Nesta semana, durante a realização da 2ª Conferência Mundial de Energias Renováveis (WCRE, sigla em inglês) realizada em Bonn, na Alemanha, o Instituto IDEAL firmou convênio (Memorandum of Understanding) de cinco anos com o Conselho Mundial de Energias Renováveis que visa fomentar o desenvolvimento e a difusão das tecnologias de energia solar nos países latino americanos. O convênio se dará pela transferência de conhecimento, parcerias de desenvolvimento e empenho do WCRE para auxiliar o Instituto IDEAL na meta de transformar o continente na AMÉRICA DO SOL.

A princípio as atividades se concentrarão no Brasil, como um “estudo de caso”, mas as instituições vislumbram o alcance continental em poucos anos. Quem comemora é o presidente do IDEAL, Mauro Passos, que também é o único representante da América Latina no WCRE. Para ele o apoio institucional do Conselho Mundial irá motivar e facilitar as discussões para a criação de legislações que contemplem a energia solar e a tornem competitiva em poucos anos. Segundo o Diretor Técnico do IDEAL, professor Ricardo Rüther, do Laboratório Solar da UFSC, enquanto no Brasil a energia elétrica de fontes convencionais tem tido um reajuste médio de 14% ao ano, a indústria da energia solar vem registrando uma queda nos valores da produção em 5% anuais. “Nossa estimativa é que em 2017 esses valores estejam equiparados”, afirma. E com isso, completa, o país terá possibilidade de afastar os riscos de apagões porque o Brasil tem uma das melhores insolações do mundo, cerca de 40% a mais que na Alemanha, onde a indústria da energia solar está bem desenvolvida. Para se ter uma idéia, na Alemanha há uma política de investimentos e incentivos pelo uso da energia solar que vêm possibilitando um crescimento de 10% ao ano na indústria de equipamentos para energias renováveis, com ênfase nos painéis fotovoltaicos e térmicos.

De acordo com o relatório do Governo Alemão, em 2006 o país exportou seis bilhões de euros em equipamentos neste setor, enquanto no ano 2000 a cifra não passou dos 500 milhões de euros. Do total de painéis já instalados na Alemanha, um a cada três é produzido no próprio país, o que tem permitido o barateamento deste tipo de energia, ainda considerada a mais cara entre as fontes renováveis.

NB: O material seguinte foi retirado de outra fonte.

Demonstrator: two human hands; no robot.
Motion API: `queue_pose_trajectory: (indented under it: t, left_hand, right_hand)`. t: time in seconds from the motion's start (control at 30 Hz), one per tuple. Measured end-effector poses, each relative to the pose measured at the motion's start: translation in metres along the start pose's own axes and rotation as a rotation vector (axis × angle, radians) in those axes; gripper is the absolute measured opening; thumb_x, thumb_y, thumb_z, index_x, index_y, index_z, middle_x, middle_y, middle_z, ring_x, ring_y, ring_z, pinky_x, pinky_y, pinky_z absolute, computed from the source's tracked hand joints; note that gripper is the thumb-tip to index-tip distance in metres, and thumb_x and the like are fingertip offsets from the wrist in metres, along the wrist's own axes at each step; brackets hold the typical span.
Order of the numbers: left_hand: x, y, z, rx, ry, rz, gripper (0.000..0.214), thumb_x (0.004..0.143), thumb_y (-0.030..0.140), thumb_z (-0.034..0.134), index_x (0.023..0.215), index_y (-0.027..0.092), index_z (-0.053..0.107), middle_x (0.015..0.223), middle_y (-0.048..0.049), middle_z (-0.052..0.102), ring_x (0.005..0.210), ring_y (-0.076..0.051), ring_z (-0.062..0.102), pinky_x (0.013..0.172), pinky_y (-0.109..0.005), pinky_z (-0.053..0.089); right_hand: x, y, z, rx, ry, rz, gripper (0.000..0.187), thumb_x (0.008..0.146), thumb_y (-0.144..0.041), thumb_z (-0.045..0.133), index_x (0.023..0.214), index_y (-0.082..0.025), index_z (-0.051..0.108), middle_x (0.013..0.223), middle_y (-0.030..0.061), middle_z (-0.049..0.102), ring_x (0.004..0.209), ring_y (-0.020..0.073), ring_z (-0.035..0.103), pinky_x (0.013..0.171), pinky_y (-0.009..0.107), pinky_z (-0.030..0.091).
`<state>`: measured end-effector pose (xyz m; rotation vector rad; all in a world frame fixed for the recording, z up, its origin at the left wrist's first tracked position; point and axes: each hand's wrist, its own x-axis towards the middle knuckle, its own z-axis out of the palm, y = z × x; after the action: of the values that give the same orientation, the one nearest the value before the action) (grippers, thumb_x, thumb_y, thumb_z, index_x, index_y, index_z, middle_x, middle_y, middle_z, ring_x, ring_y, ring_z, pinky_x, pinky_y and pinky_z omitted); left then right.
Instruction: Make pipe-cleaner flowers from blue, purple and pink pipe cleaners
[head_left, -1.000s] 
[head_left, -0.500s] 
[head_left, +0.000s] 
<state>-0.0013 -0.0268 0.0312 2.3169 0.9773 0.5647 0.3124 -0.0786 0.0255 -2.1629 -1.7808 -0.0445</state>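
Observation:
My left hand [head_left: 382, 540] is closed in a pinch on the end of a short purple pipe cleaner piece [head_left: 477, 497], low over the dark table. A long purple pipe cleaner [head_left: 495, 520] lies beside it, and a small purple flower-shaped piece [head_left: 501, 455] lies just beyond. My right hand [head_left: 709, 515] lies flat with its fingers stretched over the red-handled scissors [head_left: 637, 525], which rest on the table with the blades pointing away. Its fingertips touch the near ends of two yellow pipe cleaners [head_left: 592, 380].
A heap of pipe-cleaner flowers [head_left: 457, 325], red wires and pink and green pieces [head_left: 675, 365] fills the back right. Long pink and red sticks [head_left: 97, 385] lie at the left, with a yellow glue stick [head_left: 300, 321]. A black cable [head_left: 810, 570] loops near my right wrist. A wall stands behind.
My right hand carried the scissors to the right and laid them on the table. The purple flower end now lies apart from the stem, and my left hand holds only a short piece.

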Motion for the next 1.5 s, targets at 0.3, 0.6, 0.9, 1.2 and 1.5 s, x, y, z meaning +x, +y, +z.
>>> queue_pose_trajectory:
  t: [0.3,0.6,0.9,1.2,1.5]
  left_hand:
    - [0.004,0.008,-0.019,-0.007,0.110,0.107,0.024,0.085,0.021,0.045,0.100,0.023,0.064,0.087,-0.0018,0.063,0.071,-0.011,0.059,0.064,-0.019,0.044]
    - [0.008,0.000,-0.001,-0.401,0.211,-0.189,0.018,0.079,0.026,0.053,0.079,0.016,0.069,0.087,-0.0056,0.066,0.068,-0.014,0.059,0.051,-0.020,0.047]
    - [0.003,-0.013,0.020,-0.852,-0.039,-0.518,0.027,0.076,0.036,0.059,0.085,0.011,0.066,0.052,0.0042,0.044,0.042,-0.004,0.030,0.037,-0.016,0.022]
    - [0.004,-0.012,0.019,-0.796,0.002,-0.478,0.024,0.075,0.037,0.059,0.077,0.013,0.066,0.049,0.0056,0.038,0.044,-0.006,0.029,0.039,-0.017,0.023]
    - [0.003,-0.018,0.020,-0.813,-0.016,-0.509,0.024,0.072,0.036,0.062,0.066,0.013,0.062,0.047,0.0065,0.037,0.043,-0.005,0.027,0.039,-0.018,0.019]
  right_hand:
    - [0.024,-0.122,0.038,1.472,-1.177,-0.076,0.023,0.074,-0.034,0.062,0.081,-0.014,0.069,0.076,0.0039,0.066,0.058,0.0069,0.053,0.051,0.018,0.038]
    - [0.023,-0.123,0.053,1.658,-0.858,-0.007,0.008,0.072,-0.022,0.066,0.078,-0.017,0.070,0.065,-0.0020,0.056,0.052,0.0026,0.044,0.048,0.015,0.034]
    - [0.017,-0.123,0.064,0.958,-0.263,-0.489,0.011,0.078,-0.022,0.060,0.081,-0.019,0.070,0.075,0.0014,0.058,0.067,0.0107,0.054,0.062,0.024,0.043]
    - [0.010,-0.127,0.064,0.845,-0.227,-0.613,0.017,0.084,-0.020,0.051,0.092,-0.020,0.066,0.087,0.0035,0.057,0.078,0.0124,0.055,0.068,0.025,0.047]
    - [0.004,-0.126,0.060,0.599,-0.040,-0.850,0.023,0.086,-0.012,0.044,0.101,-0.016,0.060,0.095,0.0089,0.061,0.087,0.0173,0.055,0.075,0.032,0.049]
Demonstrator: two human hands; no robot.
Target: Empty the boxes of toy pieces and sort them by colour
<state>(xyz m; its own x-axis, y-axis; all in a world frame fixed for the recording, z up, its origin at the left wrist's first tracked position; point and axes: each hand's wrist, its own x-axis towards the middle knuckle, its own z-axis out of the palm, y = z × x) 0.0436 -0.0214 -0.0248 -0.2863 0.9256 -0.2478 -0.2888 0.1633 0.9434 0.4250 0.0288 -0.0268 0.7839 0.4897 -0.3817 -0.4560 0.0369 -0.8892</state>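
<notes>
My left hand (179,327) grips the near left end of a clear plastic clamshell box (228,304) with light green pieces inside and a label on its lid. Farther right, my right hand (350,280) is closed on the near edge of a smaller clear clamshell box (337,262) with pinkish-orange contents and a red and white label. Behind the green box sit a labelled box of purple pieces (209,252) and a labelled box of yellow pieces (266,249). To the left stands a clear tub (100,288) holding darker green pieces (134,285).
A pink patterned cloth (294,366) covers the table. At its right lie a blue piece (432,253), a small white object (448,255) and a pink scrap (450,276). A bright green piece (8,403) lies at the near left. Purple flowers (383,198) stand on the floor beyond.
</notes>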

POTENCIAL POUCO APROVEITADO
Segundo ainda estudos do professor Rüther, a capacidade de geração solar é muito superior à hídrica, principal fonte de energia do Brasil. Para ilustrar, ele fez o seguinte cálculo: se uma área equivalente em tamanho ao lago de Itaipu (1350 km2) fosse coberta com sistema solar fotovoltaico, a potência instalada seria de 94,5 GW, bem superior aos 12,6 GW atuais. O entrave ainda são os custos. Enquanto os últimos leilões de energia nova têm registrado um valor médio de R$ 130 MW/h nas chamadas fontes convencionais – hidro e térmicas, para as energias renováveis esse valor é bem mais alto. “Os leilões de energia, como agora nas usinas do Rio Madeira, têm o preço inicial da obra de geração, sem contar os custos e a perda de energia na transmissão e na distribuição até chegar na tomada do consumidor. A energia solar é a tomada, sem custos extras e sem perdas”, afirma Ricardo Rüther.

Diante deste potencial praticamente inexplorado no Brasil e na América Latina, salvo em comunidades isoladas ou iniciativas particulares e de poucas administrações públicas (prefeituras), a proposta de cooperação tecnológica entre o IDEAL e o WCRE mostra a aposta na América Latina dos países chamados “desenvolvidos”. “Temos certeza que o AMÉRICA DO SOL, ainda embrionário, irá transformar nosso continente na grande referência mundial de energia solar”, comenta o presidente do IDEAL, Mauro Passos.